Mitosis + Meiosis

Cell Division and Chromosome Structure

  • Overall Cell Division Context

    • This discussion centers around the cell division process, focusing specifically on mitotic division and the structural aspects of chromosomes.

Mitosis and Cell Division Phases

  • M Phase and S Phase

    • The M phase has two parts: mitosis (nuclear division) and cytokinesis.

    • During the S phase, the DNA replication occurs, where chromosomes are copied.

    • Essential for producing two daughter cells with identical genetic material.

  • Gene Scan Growth

    • Gene scanning is integral to understanding growth and cell division phases.

  • Mitosis Overview

    • Mitosis separates chromosomes into daughter cells.

    • Defined specifically as nuclear division, crucial for growth, healing, and cellular turnover (e.g., in red blood cells).

Understanding Chromosome Structure

  • Chromosome Composition

    • Chromosomes consist of a single double helix.

    • Upon replication, sister chromatids are formed which are identical and connected at a region called the centromere.

    • Alternative term: twin chromatids (both refer to sister chromatids).

  • Chromatin Packaging

    • Chromatin exists in two forms:

    • Euchromatin: loosely packaged, facilitating accessibility for DNA replication by enzymes.

    • Heterochromatin: tightly packaged, resembling the structure of a chromosome.

    • Importance of chromatin structure for efficient and successful DNA replication

S Phase Characteristics

  • DNA Copying Process

    • S phase: double helixes must be in a loose form for enzyme action during duplication.

    • After copying, chromosomes condense into tightly coiled structures, forming distinct rod-like chromosomes.

  • Sister Chromatids Formation

    • As DNA is copied, sister chromatids emerge as a result of the duplication at the centromere, with each chromatid containing identical genetic information.

M Phase Progression and Stages of Mitosis

Prophase

  • Chromosomes condense and become visible.

  • Centrosomes migrate to opposite poles and begin forming the spindle apparatus.

Prometaphase

  • Nuclear membrane breaks down.

  • Spindle fibers connect to the kinetochores located at the centromeres, facilitating movement of chromosomes toward the cell's equatorial plane.

Metaphase

  • Chromosomes align at the metaphase plate (center of the cell) due to spindle action.

Anaphase

  • Sister chromatids are pulled apart and migrate toward opposite poles, facilitated by spindle fibers.

Telophase

  • Nuclear membrane reforms around separated sister chromatids at each pole, marking the near completion of mitosis.

  • Chromosomes de-condense back into chromatin form.

Cytokinesis

  • Final separation of the daughter cells through the physical division of the cytoplasm, resulting in two identical daughter cells.

Centrosomes and Microtubule Formation

  • Centrosomes

    • Composed of two centrioles; primary site for microtubule organization.

    • Microtubules play crucial roles in cell division by facilitating the separation of sister chromatids.

  • Microtubule Types

    • Kinetochore Microtubules: attach directly to centromere, pulling sister chromatids apart during anaphase.

    • Non-kinetochore Microtubules: serve as structural support, maintaining spindle structure during division.

Meiosis: Reductional Division

  • Overview of Meiosis

    • Purpose: to produce gametes (sperm and egg cells) with half the chromosome number, ensuring genetic stability across generations.

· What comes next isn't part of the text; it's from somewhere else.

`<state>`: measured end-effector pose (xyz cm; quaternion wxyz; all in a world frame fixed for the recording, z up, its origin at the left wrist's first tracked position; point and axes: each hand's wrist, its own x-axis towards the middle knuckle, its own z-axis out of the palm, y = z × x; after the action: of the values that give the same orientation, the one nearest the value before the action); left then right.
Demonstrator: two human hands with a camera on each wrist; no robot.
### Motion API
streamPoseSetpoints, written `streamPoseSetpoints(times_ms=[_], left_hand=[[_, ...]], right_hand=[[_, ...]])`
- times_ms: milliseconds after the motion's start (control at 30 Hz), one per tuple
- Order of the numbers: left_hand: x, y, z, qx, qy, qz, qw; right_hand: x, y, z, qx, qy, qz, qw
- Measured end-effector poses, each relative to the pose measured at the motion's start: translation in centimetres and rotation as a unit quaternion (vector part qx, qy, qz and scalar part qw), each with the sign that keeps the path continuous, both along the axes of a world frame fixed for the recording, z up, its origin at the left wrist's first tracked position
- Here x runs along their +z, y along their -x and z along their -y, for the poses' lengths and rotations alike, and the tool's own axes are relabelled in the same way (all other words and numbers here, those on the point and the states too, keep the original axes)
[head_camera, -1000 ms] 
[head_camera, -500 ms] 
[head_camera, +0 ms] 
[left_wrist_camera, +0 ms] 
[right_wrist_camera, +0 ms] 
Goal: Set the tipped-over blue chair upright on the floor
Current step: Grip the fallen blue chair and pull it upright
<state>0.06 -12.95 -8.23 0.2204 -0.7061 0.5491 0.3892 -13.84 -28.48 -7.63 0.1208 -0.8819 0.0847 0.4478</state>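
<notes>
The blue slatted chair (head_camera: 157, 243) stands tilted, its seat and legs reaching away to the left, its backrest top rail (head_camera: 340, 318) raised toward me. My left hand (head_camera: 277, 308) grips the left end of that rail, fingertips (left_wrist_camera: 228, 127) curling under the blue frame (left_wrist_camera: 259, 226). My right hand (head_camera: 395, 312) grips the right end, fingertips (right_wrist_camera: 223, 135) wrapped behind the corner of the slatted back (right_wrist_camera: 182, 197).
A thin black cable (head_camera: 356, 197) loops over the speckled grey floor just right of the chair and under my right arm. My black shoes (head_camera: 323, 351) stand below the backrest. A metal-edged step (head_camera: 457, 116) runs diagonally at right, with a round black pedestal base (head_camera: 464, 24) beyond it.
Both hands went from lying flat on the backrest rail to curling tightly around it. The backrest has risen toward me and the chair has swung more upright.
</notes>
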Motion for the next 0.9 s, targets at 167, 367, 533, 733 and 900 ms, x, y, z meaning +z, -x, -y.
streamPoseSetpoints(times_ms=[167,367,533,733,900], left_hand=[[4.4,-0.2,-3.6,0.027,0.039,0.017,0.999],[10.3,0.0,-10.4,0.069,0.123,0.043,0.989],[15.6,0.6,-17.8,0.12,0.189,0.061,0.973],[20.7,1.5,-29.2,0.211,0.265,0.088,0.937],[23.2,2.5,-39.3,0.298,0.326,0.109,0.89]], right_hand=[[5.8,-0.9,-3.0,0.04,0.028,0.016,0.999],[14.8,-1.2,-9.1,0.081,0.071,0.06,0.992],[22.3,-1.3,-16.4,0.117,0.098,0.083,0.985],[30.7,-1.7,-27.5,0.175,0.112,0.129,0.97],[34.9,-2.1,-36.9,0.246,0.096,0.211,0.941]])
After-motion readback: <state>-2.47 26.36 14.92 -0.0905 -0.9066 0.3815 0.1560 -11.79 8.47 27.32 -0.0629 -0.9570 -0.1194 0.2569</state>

    • Meiosis involves two rounds of cell division, resulting in four haploid cells.

  • Diploid (2N) vs Haploid (N)

    • In humans, diploid cells contain 46 chromosomes, while haploid gametes contain 23 chromosomes.

  • Gamete Formation Process

    • Meiosis starts with a diploid cell in reproductive organs (ovaries/testes) and results in haploid gametes.

    • This process maintains chromosome numbers across generations by combining two gametes from two parents during fertilization.

Meiosis Stages and Crossing Over

Meiosis I (Reductional Division)

  • Prophase I: Homologous chromosomes pair and exchange genetic material through crossing over, forming tetrads.

  • Genetic variation arises from recombination of alleles between the maternal and paternal chromosomes.

Meiosis II (Equational Division)

  • Separates sister chromatids like in mitosis, resulting in four genetically unique haploid cells.

Key Mechanisms of Genetic Diversity

  • Crossing Over

    • Exchange of genetic material between homologous chromosomes increases genetic variation.

    • Tetrads formed during prophase I exhibit crossing over, leading to recombinant chromosomes with mixed maternal and paternal alleles.

  • Recombinant Chromosomes

    • Result from crossing over; they do not contain identical genetic sequences to the original, increasing genetic diversity among offspring.